One possible approach (which may be what you were already thinking) is
that you could add that resource's URL as a query parameter on the
Automation Plan's URL, so the contribution's rdf:reference contains all
the information that is needed to execute the action against this
resource. (Of course to the consumer it would appear to be a different
Automation Plan, as it has a different URI, but the provider can produce
these on-the-fly as the same as the basic plan but with a default value
for the input parameter, or similar.)
There is a second issue, at least for the purpose-built provider, in
finding the automation plans. Teardown is something that might in many
cases be important to perform when the deployed resource is finished with,
e.g. for VM images on a public pay-per-minute/-per-CPU-cycle cloud. As
such consumers need to know how to find these actions without knowing the
details of how the provider represents its resources. We could define that
they should look for a defined property (e.g.

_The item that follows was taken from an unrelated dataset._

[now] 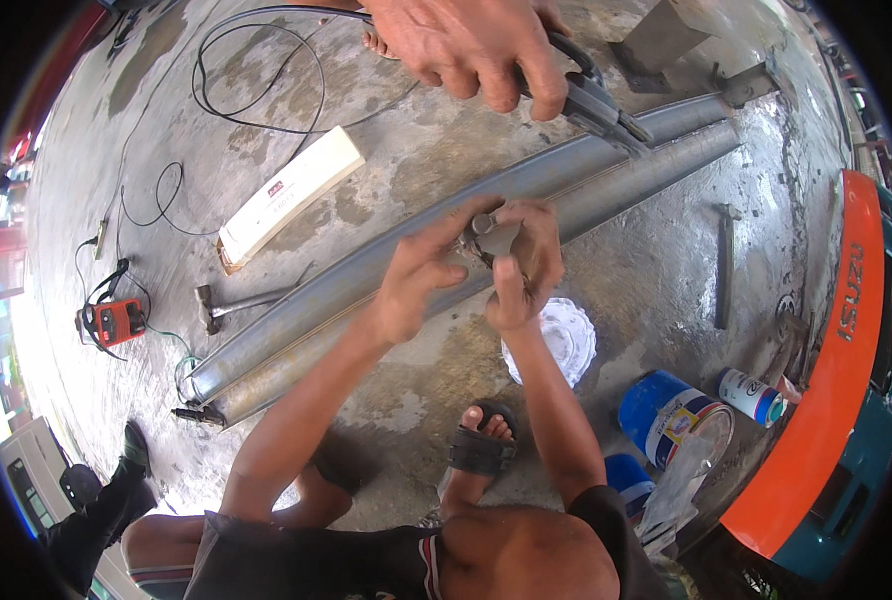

oslc_auto:exposesAutomationPlan) on the target of all
oslc_auto:contribution references. But then what if a provider represents
an important action as being on a resource that is referred to by a
contribution, rather than that resource being a contribution itself?
e.g.
?AutoResult oslc_auto:contribution ?a
?a ?_ ?b
?b oslc:auto:exposesAutomationPlan ?c
Where ?b might be another Automation Result (if this one's plan is a
composite plan), or perhaps there's just a very complex graph of what was
contributed.
While I'm sure that it would be useful to have a property for any
arbitrary resource to use to refer to Automation Plan that represent
actions on itself, reliably finding these actions once you leave the
Automation Result seems to be hard to ensure.
Perhaps a way around to this would be to say that any critical actions
(such as teardown) should be contributions on the result in their own
right (even if they are also exposed on other contributions, or elsewhere
in the graph). That way if consumers understand the representation of the
contributions they can navigate around it (or allow the user to do so) and
provide the actions on the viewed resources to the user, but if they don't
then they at least have the most important ones at their fingertips,
referred to directly from the Automation Result.
Or we could just define that a consumer can be reasonably be expected to
check the contributions for: either being an Automation Plan themselves,
or containing a link of the defined type (e.g.
oslc_auto:exposesAutomationPlan if we wanted to call it that).
So those issues are:
How do we make sure the consumer can take a reference to a parameterised
Automation Plan and make sure it is executed on the right resource
(preferably for as many consumers as possible - i.e. putting least burden
on the consumer implementations)?
How do consumers find those references in the first place? What
expectations can the consumers have about where the providers will place
those references? (Again, preferably reducing the burden on the consumers
for greater interoperability.)
Martin
From: Charles Rankin <rankinc at us.ibm.com>
To: Stephen Rowles/UK/IBM at IBMGB,
Cc: oslc-automation at open-services.net
Date: 22/05/2013 16:40
Subject: Re: [Oslc-Automation] Thoughts on teardown scenarios
Sent by: "Oslc-Automation"
<oslc-automation-bounces at open-services.net>
"Oslc-Automation" <oslc-automation-bounces at open-services.net> wrote on
05/22/2013 02:52:44 AM:
> From: Stephen Rowles <stephen.rowles at uk.ibm.com>
>
> I don't see why Automation resources are (or should be) any
> different from the other resources defined in OSLC. When you look
> at, for example, Quality Management, the spec don't expect a Test
> Script to simply be a pointer to another sort of resource that
> really contains the information needed, it is a representation of
> that information.
>
> I think that Automation resources should be the same, they should be
> representing the information directly not being a pointer to yet
> another resource. I think this is more in keeping with the way other
> OSLC resources are defined.
I agree that an Automation resource should represent its resource
directly, and I think the description I provided is in line with that.
> If you look at the language as defined in the spec:
>
> Automation Plan - Defines the unit of automation which is available
> for execution.
> Test Script Resource - Defines a program or list of steps used to
> conduct a test
>
> The definition of both of these resources doesn't give any
> indication that they are simple pointers to something else (at least
> to my reading).
My feeling is that the Automation Plan is a definition of the *action*
that is to be taken, not of the resource on which the action is to be
taken. Typical OSLC resources describe some form of "object" (give me a
touch of latitude here for the sake of an upcoming analogy). And OSLC
describes mechanisms to do basic CRUD (Create/Read/Update/Delete)
operations on them (in OO parlance, OSLC would provide new/delete and
getter/setter methods). My view is that the OSLC Automation spec provides
a means to define arbitrary "functions" or "methods" for OSLC "objects"
(or "actions" on "resources" if you prefer).
In the v2 version of the spec, I think we basically worked through the
mechanics of how to execute/invoke actions in a standardized way. Now, as
we look to the v3 version of the spec, we are really starting to
understand how to apply that mechanism to various tasks and/or domains.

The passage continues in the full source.